Тима пользовался в журналистских кругах, особенно в отростках, связывающих органы власти и правопорядка, а также крупные предприятия со СМИ, безусловным авторитетом, старательно поддерживаемым многими из его коллег. Поэтому иногда Николай Николаевич называл его гомункулусом, гомункулом или чертиком в колбе.
При поддержке Салимыча и Пахомыча, еще до распада Советского Союза Тимочка начал ездить по горячим точкам от Вильнюса до Карабаха, включая Приднестровье и Чечню, до первой кампании и после, в разгаре войны, откуда привозил радикально - антироссийские статьи и репортажи.

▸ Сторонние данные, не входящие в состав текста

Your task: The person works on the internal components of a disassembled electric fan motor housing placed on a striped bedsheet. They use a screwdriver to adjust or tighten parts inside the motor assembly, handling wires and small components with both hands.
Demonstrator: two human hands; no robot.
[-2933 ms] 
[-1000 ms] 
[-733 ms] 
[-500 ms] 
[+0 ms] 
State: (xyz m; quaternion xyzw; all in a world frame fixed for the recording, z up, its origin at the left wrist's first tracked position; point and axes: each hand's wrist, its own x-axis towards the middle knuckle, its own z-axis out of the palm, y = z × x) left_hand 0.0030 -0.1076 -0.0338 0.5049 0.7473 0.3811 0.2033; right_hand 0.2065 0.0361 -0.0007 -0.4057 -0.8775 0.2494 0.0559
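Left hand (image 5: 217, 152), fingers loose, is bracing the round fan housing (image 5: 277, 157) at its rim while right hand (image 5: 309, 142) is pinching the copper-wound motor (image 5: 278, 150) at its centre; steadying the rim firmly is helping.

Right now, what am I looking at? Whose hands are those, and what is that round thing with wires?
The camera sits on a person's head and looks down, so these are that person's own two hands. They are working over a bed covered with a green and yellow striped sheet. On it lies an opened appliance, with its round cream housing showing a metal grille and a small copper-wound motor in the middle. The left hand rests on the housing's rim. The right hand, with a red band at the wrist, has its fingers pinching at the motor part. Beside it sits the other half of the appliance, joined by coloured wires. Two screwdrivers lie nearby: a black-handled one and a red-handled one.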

Очень неуклюже он преображался то в литовского, то в молдавского, то в переживающего отчаяние от военных неудач азербайджанского националиста, то в непримиримого дудаевца. Тимочка следовал распространенной в те времена в определенных кругах армии, милиции и СБ установке, как можно сильнее дискредитировать правящих либерал-ельцинистов. Нельзя сказать,  что Тимочкины писуьлки мало волновали местных  читателей, но главную задачу – порадовать Петровича и Салимыча, он успешно решал. Да и местные диаспоры, чеченская и азербайджанская, благодарили Тимочку с истинно кавказской щедростью. Так, вскоре после злосчастного новогоднего штурма Грозного, куда месяца через два после трагедии съездил Тимочка и вернулся с телерепортажем из опорного пункта дудаевцев, он сделался обладателем длинного, похожего на женскую туфлю, бордового джипа.
Николай Николаевич понимал природу русофобии Тимочки. И знал также, что, если, скажем, где-нибудь в Вильнюсе танками раздавили бы не тринадцать, а тридцать или триста тысяч литовцев, но, при этом, власть бы вернулась к большевикам эпохи развитого социализма, Тимочка не отреагировал бы на это, ничем, кроме довольной унтерской ухмылки. И чаще, чем гомункулусом и гомункулом Николай Николаевич называл Тимочку вы****ком партии войны.
Иногда, наблюдая за Тимочкой, за его аналитически отвисшей челюстью он предполагал, что у западносибирских аборигенов есть особый нижнечелюстной язык. И каждый градус отвисания челюсти соответствует определенному знаку. Точно так же челюсть отвисала и у прокурора Иетти-Приобского округа Замаркина. «Несомненно, нижней челюстью они что-то семафорят друг другу. До чего же этот, чтимый журналистским сообществом дородный урод, племенной информ-производитель Приобья, соответствует своей фамилии, в плане серости…».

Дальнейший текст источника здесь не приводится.